Solana: who could have guessed?

Timer8 min read

  • Altcoins

The materials on this website or any third-party websites accessed herein are not associated with and have not been reviewed or approved by: (i) Valkyrie Funds LLC dba CoinShares, its products, or the distributor of its products, or (ii) CoinShares Co., its products, or the marketing agent of its products.

Bitcoin is widely regarded as the original and the first truly decentralized digital money, whose creation sparked an entire industry now worth $3.9 trillion as of October 13, 2025. It remains the reference point for all digital assets, offering open financial rails worldwide and acting as the benchmark against which the rest of the crypto market is measured.

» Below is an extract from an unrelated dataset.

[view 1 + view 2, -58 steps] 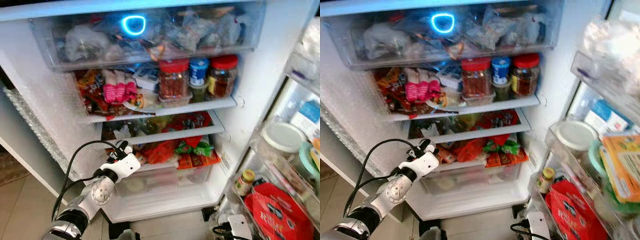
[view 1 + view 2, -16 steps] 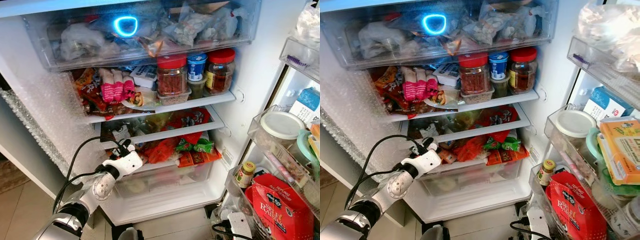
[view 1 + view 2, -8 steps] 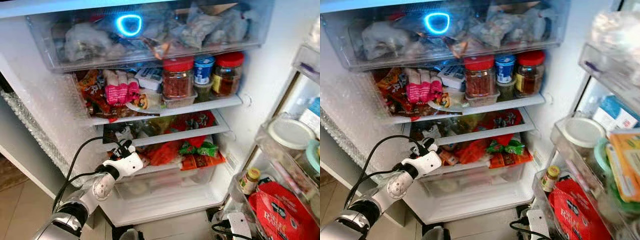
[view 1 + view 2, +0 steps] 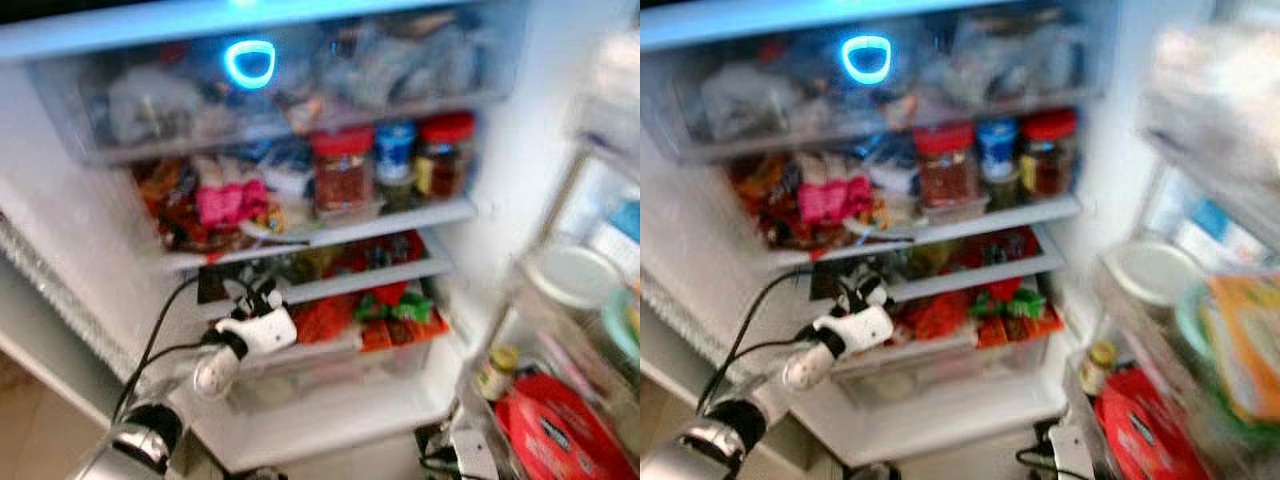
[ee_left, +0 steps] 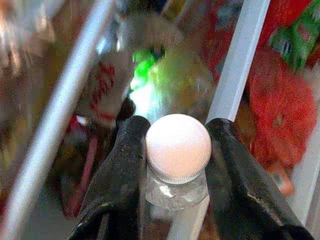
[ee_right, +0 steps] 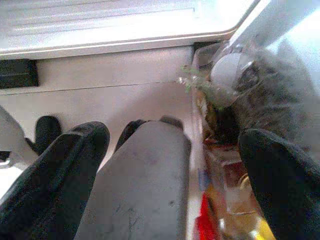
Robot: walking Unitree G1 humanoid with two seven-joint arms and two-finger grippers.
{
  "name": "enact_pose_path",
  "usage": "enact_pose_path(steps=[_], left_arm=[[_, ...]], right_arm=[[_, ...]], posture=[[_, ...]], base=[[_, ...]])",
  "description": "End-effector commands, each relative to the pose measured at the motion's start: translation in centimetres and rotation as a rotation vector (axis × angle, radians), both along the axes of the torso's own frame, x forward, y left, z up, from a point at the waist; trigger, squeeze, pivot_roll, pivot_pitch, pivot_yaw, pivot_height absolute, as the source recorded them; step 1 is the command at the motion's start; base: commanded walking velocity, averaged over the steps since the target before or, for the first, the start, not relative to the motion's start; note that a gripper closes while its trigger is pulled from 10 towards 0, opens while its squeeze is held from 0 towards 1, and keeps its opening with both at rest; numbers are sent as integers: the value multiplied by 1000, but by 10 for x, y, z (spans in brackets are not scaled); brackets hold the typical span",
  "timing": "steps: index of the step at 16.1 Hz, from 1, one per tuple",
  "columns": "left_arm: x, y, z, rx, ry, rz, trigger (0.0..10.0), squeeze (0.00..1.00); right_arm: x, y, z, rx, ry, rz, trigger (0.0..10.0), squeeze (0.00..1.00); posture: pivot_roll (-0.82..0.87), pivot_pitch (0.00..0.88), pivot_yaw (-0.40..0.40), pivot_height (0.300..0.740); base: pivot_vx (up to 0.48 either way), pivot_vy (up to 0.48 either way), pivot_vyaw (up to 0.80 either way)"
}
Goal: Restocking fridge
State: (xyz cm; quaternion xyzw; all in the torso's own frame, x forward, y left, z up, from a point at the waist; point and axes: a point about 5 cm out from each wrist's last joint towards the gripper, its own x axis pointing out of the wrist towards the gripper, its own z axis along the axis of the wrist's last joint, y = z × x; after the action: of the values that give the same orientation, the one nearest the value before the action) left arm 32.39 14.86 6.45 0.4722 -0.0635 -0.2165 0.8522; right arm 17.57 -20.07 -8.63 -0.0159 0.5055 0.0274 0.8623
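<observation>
Left claw is clamped on a bottle w/ a pale round cap, one black finger each side of the neck. In the head views the left claw sits at approx. 7 o'clock, at the front edge of the fridge's lower shelf, bottle pointing in toward the red and green packets.

Right claw hangs idle w/ fingers spread, nothing between them, above the floor by the fridge door.

Risks, my read: shelf is crammed, so the bottle could snag the white rail or shove packets off; neck-only grip could let it swing or slip.

Wrist view shows the grip and cap; head views, blurred, show the red-lidded jars at 12 o'clock and door bins at 3–4 o'clock.
</observation>
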Motion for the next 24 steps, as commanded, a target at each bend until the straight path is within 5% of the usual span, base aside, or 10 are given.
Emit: enact_pose_path(steps=[1, 10, 14, 18, 23, 24], left_arm=[[-1, 9, -2, 28, 7, 14, 10000, 0], [-9, 11, -14, 45, 62, 2, 10000, 0], [-15, 15, -27, 128, 95, 2, 10000, 0], [-8, 18, -27, 259, 78, 29, 10000, 0], [4, 15, -21, 301, 83, 96, 10000, 0], [6, 18, -21, 304, 93, 142, 10000, 710]], right_arm=[[8, -1, 4, -3, -30, -6, 10000, 0], [7, 1, 3, 12, -32, -11, 10000, 0], [5, 2, 3, 18, -32, -14, 10000, 0], [3, 3, 1, 24, -29, -29, 10000, 0], [1, 3, 0, 27, -29, -39, 10000, 0], [0, 3, 0, 28, -31, -46, 10000, 0]], posture=[[-104, 0, 50, 634], [-97, 11, 52, 634], [-107, 26, 61, 634], [-131, 59, 74, 634], [-151, 104, 85, 634], [-150, 105, 86, 634]], base=[[285, 0, 0], [286, 0, 0], [0, 0, 0], [0, 0, 0], [0, 0, 0], [0, 0, 0]])
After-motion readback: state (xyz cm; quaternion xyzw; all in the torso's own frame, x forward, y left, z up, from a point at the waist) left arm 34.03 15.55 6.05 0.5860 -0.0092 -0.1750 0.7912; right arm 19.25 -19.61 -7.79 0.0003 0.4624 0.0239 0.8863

But Bitcoin was only the beginning. Beyond it lies a broader, more experimental universe of cryptoassets: projects that often behave less like currencies and more like early-stage technology ventures. Like start-ups, they can be volatile and unpredictable, but sometimes they deliver extraordinary growth and lasting adoption.

For investors, the question is no longer whether to look beyond Bitcoin, but where. Which networks and tokens are actually building something that lasts?

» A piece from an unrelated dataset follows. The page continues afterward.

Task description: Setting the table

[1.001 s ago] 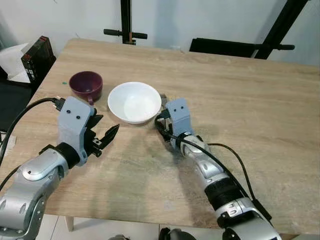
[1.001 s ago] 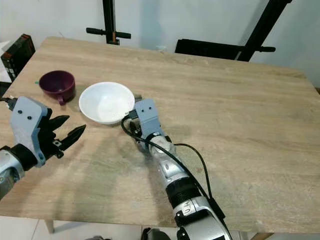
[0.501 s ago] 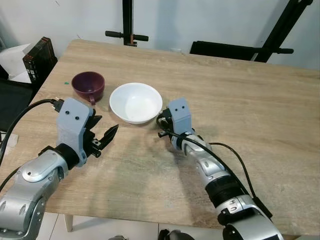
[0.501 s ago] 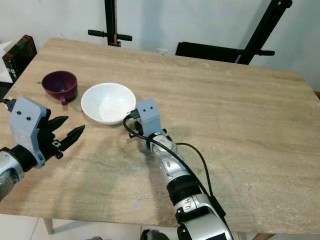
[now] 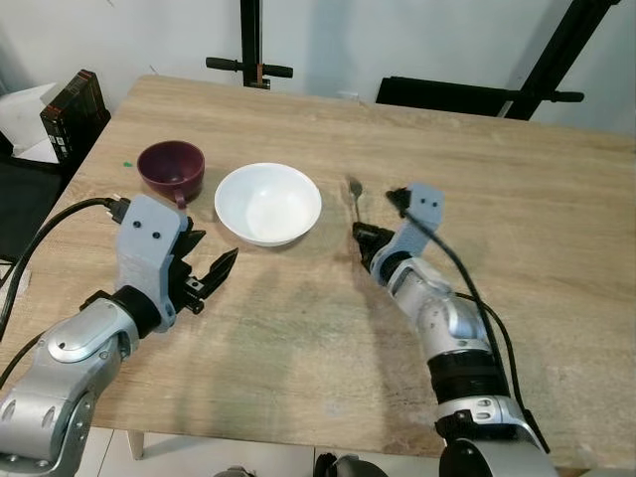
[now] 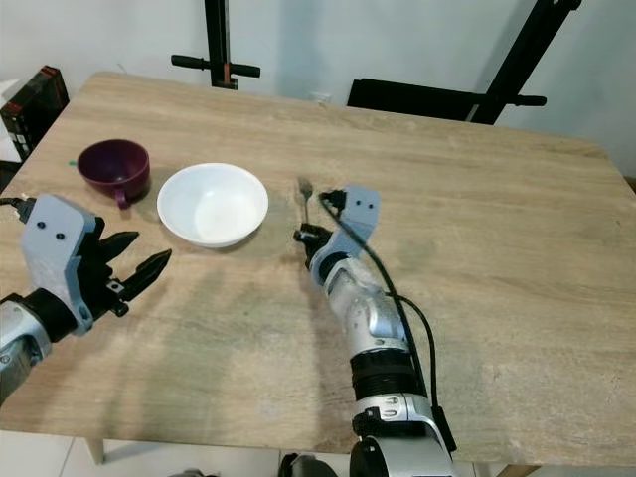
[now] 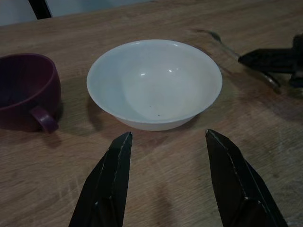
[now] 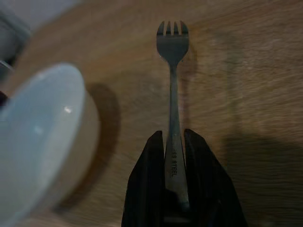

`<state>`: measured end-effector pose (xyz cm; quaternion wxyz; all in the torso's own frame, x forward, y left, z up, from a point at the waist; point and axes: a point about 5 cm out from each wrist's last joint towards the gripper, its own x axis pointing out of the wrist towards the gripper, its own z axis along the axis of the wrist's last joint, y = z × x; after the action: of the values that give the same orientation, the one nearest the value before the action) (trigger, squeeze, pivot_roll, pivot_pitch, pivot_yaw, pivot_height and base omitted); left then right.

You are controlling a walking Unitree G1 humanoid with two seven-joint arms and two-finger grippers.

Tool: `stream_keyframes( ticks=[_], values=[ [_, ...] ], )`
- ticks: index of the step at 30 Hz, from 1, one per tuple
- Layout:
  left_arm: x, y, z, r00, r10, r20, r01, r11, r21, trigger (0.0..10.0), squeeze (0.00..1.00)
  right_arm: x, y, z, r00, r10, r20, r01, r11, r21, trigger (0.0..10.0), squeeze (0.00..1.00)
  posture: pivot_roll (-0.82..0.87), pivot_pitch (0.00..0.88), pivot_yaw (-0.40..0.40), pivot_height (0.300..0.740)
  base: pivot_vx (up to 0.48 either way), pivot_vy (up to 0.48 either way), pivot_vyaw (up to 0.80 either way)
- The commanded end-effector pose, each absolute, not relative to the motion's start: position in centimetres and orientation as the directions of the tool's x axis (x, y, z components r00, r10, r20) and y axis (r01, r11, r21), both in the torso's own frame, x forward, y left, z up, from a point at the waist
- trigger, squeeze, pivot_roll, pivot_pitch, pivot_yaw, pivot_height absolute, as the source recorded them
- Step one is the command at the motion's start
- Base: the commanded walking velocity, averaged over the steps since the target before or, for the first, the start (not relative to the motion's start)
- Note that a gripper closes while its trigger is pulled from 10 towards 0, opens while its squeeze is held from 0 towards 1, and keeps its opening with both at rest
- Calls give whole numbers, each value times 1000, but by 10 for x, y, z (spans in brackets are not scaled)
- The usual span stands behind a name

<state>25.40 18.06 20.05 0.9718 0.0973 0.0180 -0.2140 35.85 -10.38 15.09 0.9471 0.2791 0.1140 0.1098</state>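
Step in hand: placing the fork beside the bowl, judging from the layout.

Bench: one, wooden, carrying everything.

Bowl: one, white, empty, in the left half of the bench, nearer the far edge than the near one.

Cup: one, dark purple, just beside the bowl toward the left edge, not touching it.

Left gripper: fingers spread, nothing held, near the front-left corner, pointed at the bowl. Idle.

Right gripper: clenched on the fork handle, close to the bench surface.

Fork: one, metal, just beside the bowl toward the right edge, tines pointing at the far edge. Cannot tell whether it already rests on the wood.

Next move: lower until the fork lies flat, release, then pull back along the handle line without dragging it or knocking the bowl.
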Motion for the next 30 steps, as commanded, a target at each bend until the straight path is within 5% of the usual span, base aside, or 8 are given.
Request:
stream_keyframes(
  ticks=[1,8,13,19,20,22,23,30],
  values=[
    [254,179,198,903,-420,-84,429,886,177,10000,0,355,-107,146,946,273,-175,-114,784,610,10000,0,15,66,-17,740,0,0,0],
    [254,177,197,902,-424,-85,433,884,177,10000,0,345,-97,150,921,352,-168,-60,554,830,10000,0,15,66,-17,740,0,0,0],
    [254,177,197,901,-424,-87,433,884,178,10000,0,342,-88,152,922,368,-121,2,306,952,10000,0,13,71,-20,740,0,0,0],
    [254,177,197,901,-425,-89,434,883,180,10000,0,339,-87,146,923,352,-154,34,324,946,10000,0,14,74,-18,740,0,0,0],
    [254,177,197,901,-425,-90,435,882,181,10000,0,334,-84,144,908,370,-194,20,426,905,10000,482,14,74,-18,740,0,0,0],
    [254,177,197,901,-425,-90,435,882,182,10000,0,332,-83,143,904,375,-206,12,459,888,10000,482,14,74,-18,740,0,0,0],
    [254,177,197,901,-425,-90,435,882,182,10000,0,330,-83,144,900,382,-211,3,479,878,10000,1000,14,74,-18,740,0,0,0],
    [254,175,196,899,-427,-92,437,881,179,10000,0,315,-80,161,886,429,-176,-82,518,851,10000,1000,5,78,-24,740,0,0,0]
  ],
)
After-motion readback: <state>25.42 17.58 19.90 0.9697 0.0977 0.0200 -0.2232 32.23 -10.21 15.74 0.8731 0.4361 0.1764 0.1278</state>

Beyond bitcoin, why look at altcoins?

In light of the above, this does not mean the rest of the digital asset universe should be ignored. For investors, the question is no longer whether to look beyond Bitcoin, but where. Which networks and tokens are actually building something that lasts?

One answer is Solana.

Solana and its native token, SOL, have become one of the clearest examples of both the promise and the peril of the digital asset class. In April 2020, SOL traded around $0.22. By November 2021, it had surged past $250 , a gain of more than 113,000% in just 588 days. Then came the crash: by January 2023, SOL had fallen nearly 97%, bottoming out near $10. For many, it was the end of the story: another speculative bubble deflating into irrelevance.

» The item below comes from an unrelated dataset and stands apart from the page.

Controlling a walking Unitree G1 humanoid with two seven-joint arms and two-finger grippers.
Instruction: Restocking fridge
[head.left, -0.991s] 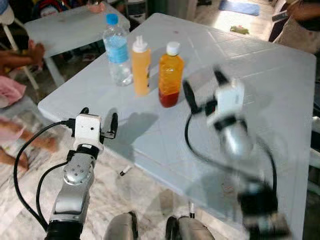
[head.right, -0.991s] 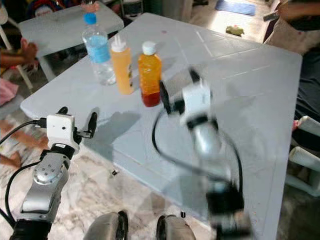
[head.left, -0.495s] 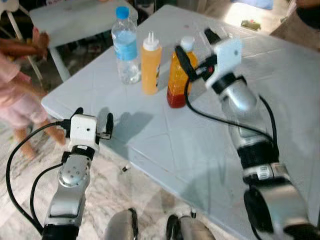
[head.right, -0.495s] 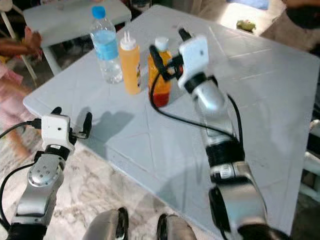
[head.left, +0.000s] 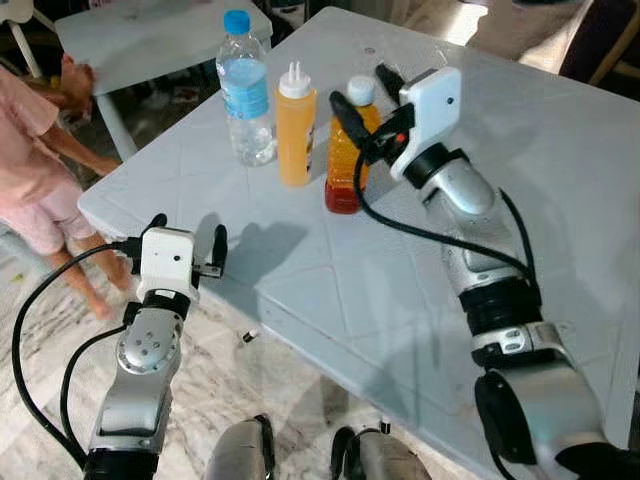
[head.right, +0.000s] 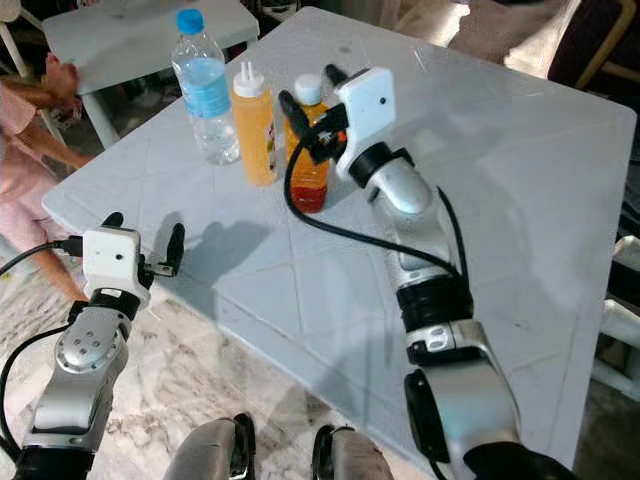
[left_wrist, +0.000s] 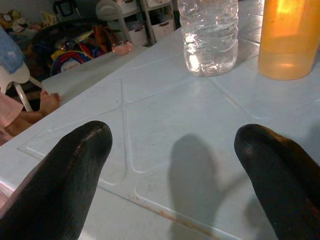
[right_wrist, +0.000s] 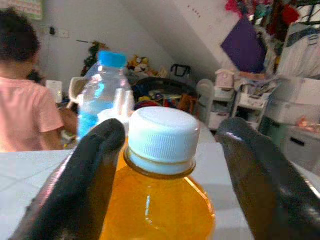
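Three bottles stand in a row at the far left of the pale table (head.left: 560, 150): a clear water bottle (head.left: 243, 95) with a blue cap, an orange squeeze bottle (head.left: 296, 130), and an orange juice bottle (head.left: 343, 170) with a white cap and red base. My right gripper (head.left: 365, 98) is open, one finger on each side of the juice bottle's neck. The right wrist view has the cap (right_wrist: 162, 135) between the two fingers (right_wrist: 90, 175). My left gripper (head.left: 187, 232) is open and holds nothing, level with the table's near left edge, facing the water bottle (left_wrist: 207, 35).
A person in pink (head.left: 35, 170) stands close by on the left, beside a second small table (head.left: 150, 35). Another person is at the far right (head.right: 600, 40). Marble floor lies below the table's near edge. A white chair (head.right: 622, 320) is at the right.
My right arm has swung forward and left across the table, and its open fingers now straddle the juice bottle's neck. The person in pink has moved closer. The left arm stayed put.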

Yet less than 1,000 days later, SOL hovers once again around $200. What seemed finished has become one of crypto’s most unexpected comebacks.

Solana all-time price performance

The story of the comeback

Solana’s darkest moment came during the collapse of FTX in November 2022. The exchange, once one of the world’s largest, had deep ties to Solana through its trading firm Alameda Research and its decentralized exchange, Serum, which was built on the Solana blockchain. When FTX imploded, Solana was immediately branded an “FTX coin.”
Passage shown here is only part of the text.